Performance

This vignette compares the performance of caugi against R packages (igraph, bnlearn, dagitty, ggm, pcalg), the Python package pgmpy, and the Java library Tetrad. We focus on the practical trade-offs that arise from different core data structures and design choices.

The headline is: caugi frontloads computation. That is, caugi spends more effort when constructing a graph and preparing indexes, so that queries are wicked fast. The high performance is also due to the Rust backend.

A note on Tetrad: it is included as a reference point—the de facto gold standard implementation in causal discovery—but the comparison is not strictly apples-to-apples, since Tetrad runs on the JVM (compiled Java) while the R packages and caugi run with R-level dispatch overhead on every call.

Benchmarks below are precomputed, with the last run on 2026-06-17T10:37:16+0200 on host terra (Linux).

Versions:

  • caugi 1.2.0.9000
  • igraph 2.2.2
  • bnlearn 5.1
  • dagitty 0.3.4
  • ggm 2.5.2
  • pcalg 2.7.12
  • pgmpy 1.1.2
  • Tetrad 7.6.10.

Design Choices

Compressed Sparse Row (CSR) Representation

The core data structure in caugi is a compressed sparse row (CSR) representation of the graph. CSR representations store, for each vertex, a contiguous slice of neighbor IDs with a pointer (offset) array that marks the start and end of each slice. This format is memory-efficient for sparse graphs. The caugi graph object also stores important query information directly, allowing parent, child, and neighbor queries to be done in \(\mathcal{O}(1)\) time. This yields a larger memory footprint, but the trade-off is that queries are extremely fast.

Mutation and Lazy Building

The caugi graph objects are expensive to build. This is the performance downside of using caugi. Each time we make a modification to a caugi graph object, we need to rebuild the graph completely since the graph object is immutable by design. This has complexity \(\mathcal{O}(|V| + |E|)\), where \(V\) is the vertex set and \(E\) is the edge set.

However, the graph object will only be rebuilt when the user either calls build() directly or queries the graph. Therefore, you do not need to worry about wasting compute time by iteratively making changes to a caugi graph object, as the graph rebuilds lazily when queried. By doing this, caugi graphs feel mutable, but, in reality, they are not.

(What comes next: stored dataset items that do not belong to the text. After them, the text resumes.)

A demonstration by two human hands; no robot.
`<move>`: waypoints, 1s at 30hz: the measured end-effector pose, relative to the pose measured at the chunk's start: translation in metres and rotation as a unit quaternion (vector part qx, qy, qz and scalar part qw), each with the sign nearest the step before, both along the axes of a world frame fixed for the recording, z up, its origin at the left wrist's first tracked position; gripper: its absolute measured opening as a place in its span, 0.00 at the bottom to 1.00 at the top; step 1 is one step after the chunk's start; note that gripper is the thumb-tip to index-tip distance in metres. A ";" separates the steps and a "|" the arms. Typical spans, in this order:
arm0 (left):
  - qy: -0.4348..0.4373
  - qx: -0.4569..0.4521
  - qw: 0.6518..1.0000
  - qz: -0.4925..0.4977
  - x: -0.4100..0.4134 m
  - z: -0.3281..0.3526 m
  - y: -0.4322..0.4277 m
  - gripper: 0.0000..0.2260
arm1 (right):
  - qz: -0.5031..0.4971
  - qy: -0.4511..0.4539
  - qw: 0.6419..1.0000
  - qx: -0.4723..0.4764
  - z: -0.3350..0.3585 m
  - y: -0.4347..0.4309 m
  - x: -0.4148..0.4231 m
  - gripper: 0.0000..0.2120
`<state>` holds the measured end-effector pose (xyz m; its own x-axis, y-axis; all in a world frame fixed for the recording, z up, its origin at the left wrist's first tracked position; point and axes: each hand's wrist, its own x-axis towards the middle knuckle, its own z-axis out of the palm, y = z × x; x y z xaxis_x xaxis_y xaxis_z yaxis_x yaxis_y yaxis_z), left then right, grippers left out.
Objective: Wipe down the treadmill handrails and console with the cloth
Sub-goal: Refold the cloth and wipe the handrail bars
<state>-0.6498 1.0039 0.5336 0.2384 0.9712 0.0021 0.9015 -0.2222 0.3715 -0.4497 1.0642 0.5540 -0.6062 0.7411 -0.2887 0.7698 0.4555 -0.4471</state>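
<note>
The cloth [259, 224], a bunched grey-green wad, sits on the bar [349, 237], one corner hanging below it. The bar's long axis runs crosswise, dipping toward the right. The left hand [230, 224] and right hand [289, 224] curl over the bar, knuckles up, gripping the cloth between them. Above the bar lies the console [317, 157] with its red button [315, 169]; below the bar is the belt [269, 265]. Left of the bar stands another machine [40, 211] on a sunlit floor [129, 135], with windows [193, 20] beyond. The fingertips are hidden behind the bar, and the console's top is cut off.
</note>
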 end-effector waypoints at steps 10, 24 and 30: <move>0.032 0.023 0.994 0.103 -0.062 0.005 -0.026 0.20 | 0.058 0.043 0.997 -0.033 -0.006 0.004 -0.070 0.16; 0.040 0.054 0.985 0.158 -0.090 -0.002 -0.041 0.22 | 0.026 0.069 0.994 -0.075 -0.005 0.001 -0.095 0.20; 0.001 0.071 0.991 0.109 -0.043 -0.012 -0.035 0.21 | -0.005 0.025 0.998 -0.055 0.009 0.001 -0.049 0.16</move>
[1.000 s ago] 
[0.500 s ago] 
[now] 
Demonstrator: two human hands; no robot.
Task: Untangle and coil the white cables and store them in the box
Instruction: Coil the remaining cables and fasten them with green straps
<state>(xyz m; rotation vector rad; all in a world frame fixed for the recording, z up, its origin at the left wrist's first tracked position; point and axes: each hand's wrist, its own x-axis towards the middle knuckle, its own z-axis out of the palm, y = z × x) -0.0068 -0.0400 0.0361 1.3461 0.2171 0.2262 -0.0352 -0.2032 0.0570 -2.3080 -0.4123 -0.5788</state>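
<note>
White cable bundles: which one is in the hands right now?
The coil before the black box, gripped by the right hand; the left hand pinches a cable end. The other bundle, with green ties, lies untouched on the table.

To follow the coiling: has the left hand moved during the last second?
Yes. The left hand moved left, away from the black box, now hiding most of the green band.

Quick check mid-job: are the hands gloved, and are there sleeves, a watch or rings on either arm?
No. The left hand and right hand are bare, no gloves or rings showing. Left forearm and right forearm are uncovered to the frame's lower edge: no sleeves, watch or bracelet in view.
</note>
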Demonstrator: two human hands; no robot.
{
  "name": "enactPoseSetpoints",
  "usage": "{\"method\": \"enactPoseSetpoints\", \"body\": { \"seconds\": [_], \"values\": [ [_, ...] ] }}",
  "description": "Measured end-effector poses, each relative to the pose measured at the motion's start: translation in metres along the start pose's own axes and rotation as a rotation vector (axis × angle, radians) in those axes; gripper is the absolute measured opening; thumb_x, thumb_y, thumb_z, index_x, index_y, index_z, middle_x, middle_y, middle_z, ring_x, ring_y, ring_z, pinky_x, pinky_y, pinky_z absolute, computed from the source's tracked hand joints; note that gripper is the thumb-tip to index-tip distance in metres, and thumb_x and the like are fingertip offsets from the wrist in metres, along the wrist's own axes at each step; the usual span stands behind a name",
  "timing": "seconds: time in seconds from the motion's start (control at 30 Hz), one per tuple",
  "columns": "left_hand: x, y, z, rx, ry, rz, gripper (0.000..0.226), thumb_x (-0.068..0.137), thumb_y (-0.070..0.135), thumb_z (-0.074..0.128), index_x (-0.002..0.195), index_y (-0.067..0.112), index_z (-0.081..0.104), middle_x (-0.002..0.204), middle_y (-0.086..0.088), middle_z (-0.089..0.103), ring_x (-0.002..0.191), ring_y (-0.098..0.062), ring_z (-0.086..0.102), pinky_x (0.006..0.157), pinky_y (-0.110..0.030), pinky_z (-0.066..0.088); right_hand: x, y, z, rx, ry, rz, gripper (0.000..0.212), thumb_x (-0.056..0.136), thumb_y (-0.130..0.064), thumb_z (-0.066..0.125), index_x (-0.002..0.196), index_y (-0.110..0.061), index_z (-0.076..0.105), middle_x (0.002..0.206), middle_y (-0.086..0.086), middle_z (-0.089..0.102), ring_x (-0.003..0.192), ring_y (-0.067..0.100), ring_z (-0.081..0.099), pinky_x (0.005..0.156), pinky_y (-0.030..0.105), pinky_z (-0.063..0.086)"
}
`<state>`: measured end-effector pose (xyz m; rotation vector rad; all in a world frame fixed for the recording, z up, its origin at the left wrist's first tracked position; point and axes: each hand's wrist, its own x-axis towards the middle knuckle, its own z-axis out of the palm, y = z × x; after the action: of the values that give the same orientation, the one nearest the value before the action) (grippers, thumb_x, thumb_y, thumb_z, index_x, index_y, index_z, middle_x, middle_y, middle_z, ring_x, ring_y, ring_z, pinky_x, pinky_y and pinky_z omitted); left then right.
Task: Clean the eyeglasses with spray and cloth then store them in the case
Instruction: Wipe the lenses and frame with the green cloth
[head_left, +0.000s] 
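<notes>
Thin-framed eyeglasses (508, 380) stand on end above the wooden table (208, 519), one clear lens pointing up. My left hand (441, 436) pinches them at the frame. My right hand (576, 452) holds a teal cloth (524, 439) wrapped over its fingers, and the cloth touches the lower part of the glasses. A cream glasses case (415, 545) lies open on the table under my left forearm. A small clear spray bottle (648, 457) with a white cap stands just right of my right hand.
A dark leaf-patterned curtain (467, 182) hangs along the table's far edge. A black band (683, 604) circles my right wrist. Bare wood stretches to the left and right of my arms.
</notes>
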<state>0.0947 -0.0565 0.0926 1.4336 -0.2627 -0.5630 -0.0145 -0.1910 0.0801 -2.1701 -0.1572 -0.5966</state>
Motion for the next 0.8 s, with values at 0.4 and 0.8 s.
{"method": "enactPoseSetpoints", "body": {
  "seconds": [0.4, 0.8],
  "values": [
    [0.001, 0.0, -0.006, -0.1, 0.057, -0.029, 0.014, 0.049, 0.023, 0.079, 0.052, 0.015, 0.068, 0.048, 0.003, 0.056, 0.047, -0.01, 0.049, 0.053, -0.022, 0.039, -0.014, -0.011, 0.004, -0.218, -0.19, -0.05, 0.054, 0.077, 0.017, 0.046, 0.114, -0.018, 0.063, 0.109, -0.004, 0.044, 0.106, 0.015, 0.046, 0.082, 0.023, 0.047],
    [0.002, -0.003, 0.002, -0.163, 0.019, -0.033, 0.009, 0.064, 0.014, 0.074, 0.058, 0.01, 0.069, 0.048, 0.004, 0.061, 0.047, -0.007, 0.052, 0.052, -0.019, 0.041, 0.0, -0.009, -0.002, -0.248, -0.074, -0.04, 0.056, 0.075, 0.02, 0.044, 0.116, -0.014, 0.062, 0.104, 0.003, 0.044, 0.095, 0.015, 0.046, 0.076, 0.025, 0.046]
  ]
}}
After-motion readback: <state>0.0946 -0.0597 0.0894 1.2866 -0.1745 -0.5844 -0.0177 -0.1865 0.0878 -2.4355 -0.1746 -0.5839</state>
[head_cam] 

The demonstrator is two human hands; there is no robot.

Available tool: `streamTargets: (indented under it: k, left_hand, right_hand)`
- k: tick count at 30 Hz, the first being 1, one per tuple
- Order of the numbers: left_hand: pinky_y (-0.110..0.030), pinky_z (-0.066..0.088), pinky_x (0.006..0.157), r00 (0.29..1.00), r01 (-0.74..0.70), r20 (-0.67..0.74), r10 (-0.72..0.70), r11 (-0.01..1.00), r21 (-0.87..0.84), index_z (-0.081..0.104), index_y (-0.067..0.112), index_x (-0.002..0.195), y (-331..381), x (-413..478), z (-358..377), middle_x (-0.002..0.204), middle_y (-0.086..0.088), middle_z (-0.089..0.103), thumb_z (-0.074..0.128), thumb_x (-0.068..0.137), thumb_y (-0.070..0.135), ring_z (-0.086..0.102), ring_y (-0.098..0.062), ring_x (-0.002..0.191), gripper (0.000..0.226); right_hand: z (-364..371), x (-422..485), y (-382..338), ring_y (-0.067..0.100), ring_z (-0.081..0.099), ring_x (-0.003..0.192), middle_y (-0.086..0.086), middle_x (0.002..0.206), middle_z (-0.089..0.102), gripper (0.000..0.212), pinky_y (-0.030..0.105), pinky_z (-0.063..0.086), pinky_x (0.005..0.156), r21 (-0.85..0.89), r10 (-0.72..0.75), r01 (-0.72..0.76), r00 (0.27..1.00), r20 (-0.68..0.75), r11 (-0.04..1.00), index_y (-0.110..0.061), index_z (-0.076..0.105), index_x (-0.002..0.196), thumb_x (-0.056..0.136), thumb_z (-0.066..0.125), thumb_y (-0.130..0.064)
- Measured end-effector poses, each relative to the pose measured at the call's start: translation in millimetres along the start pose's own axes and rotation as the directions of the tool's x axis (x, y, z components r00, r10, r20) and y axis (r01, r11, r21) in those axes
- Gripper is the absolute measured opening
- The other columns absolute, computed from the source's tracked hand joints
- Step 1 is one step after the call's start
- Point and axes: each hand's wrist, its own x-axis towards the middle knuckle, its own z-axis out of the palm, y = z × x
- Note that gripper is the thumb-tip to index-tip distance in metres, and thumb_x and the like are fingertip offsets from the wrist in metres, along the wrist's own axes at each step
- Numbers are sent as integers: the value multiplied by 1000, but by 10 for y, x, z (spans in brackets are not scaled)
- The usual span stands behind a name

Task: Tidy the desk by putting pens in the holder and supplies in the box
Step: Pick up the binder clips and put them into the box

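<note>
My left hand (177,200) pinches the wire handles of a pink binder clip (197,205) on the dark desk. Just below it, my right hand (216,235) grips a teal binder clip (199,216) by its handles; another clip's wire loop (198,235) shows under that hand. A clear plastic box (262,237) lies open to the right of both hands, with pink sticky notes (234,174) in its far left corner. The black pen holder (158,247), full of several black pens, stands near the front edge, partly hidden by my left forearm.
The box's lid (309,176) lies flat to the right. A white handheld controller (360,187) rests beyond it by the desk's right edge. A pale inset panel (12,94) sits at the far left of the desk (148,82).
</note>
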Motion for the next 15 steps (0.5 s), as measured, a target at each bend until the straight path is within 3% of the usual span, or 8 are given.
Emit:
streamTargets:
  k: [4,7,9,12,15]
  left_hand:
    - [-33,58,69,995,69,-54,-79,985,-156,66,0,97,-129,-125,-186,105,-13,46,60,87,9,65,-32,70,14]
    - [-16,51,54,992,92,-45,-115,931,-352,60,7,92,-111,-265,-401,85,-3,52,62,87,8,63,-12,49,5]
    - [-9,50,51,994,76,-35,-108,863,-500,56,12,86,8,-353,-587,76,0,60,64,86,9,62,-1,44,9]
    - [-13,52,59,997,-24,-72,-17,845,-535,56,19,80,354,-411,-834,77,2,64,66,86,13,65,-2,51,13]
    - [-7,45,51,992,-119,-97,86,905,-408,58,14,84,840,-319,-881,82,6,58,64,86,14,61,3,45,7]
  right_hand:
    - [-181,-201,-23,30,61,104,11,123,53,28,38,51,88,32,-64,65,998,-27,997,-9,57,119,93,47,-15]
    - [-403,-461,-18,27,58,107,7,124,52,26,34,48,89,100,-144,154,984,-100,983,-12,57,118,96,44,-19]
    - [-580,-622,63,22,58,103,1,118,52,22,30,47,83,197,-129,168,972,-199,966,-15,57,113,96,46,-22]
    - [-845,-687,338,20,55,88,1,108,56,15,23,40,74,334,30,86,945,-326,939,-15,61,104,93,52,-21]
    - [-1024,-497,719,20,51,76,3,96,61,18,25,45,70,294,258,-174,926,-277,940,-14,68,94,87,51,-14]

By doing it this way, we ensure

  • that the graph object is always in a consistent state when queried and
  • that queries are as fast as possible,

while keeping the user experience smooth.

Comparison

The comparison covers seven operations across a parameter grid of graph sizes \(n\) and edge densities. All packages run on the same generated DAG fixtures so query results are directly comparable.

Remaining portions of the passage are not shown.